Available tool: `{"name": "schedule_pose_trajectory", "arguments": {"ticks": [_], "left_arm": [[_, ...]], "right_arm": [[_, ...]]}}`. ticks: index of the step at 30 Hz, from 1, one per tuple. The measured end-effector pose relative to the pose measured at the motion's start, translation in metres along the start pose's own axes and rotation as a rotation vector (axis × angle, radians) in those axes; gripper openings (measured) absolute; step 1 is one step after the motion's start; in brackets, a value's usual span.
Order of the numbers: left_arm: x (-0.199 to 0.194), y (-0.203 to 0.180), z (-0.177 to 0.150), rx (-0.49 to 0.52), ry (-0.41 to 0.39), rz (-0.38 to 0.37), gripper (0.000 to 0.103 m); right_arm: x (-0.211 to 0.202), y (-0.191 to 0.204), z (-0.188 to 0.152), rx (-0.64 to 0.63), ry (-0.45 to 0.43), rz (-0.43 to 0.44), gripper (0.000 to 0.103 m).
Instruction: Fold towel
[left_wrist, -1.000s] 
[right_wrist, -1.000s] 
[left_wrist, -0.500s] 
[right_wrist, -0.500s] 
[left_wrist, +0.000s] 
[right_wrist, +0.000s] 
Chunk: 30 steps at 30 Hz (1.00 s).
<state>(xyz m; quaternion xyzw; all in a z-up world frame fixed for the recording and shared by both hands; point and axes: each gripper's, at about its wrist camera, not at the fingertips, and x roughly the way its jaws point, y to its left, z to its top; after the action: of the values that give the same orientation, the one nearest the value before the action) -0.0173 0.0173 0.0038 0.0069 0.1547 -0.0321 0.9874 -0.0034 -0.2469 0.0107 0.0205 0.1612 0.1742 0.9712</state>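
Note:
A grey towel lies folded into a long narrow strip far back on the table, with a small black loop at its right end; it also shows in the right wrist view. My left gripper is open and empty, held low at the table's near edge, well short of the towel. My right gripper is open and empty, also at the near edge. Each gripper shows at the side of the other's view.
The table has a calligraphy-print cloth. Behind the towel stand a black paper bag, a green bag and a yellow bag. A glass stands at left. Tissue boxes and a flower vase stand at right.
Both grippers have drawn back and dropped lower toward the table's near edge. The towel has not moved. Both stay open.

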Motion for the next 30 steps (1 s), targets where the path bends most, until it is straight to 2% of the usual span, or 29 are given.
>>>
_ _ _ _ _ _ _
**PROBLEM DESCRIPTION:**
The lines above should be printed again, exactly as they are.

**EXERCISE OUTPUT:**
Available tool: `{"name": "schedule_pose_trajectory", "arguments": {"ticks": [_], "left_arm": [[_, ...]], "right_arm": [[_, ...]]}}`. ticks: index of the step at 30 Hz, from 1, one per tuple. The measured end-effector pose relative to the pose measured at the motion's start, translation in metres along the start pose's own axes and rotation as a rotation vector (axis × angle, radians) in those axes; gripper openings (measured) absolute; step 1 is one step after the motion's start; in brackets, a value's usual span.
Order of the numbers: left_arm: x (-0.199 to 0.194), y (-0.203 to 0.180), z (-0.177 to 0.150), rx (-0.49 to 0.52), ry (-0.41 to 0.39), rz (-0.38 to 0.37), gripper (0.000 to 0.103 m); right_arm: x (-0.211 to 0.202), y (-0.191 to 0.204), z (-0.188 to 0.152), rx (-0.64 to 0.63), ry (-0.45 to 0.43), rz (-0.43 to 0.44), gripper (0.000 to 0.103 m).
Instruction: Fold towel
[left_wrist, -1.000s] 
[right_wrist, -1.000s] 
[left_wrist, -0.500s] 
[right_wrist, -0.500s] 
[left_wrist, +0.000s] 
[right_wrist, +0.000s] 
Chunk: 30 steps at 30 Hz (1.00 s).
<state>(xyz m; quaternion xyzw; all in a z-up world frame fixed for the recording and shared by both hands; point and axes: each gripper's, at about its wrist camera, not at the fingertips, and x roughly the way its jaws point, y to its left, z to its top; after the action: of the values that give the same orientation, the one nearest the value before the action) -0.0173 0.0173 0.0038 0.0069 0.1547 -0.0321 0.9874 -0.0034 -0.2469 0.0107 0.0205 0.1612 0.1742 0.9712</state>
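Note:
A grey towel lies folded into a long narrow strip far back on the table, with a small black loop at its right end; it also shows in the right wrist view. My left gripper is open and empty, held low at the table's near edge, well short of the towel. My right gripper is open and empty, also at the near edge. Each gripper shows at the side of the other's view.
The table has a calligraphy-print cloth. Behind the towel stand a black paper bag, a green bag and a yellow bag. A glass stands at left. Tissue boxes and a flower vase stand at right.
Both grippers have drawn back and dropped lower toward the table's near edge. The towel has not moved. Both stay open.
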
Motion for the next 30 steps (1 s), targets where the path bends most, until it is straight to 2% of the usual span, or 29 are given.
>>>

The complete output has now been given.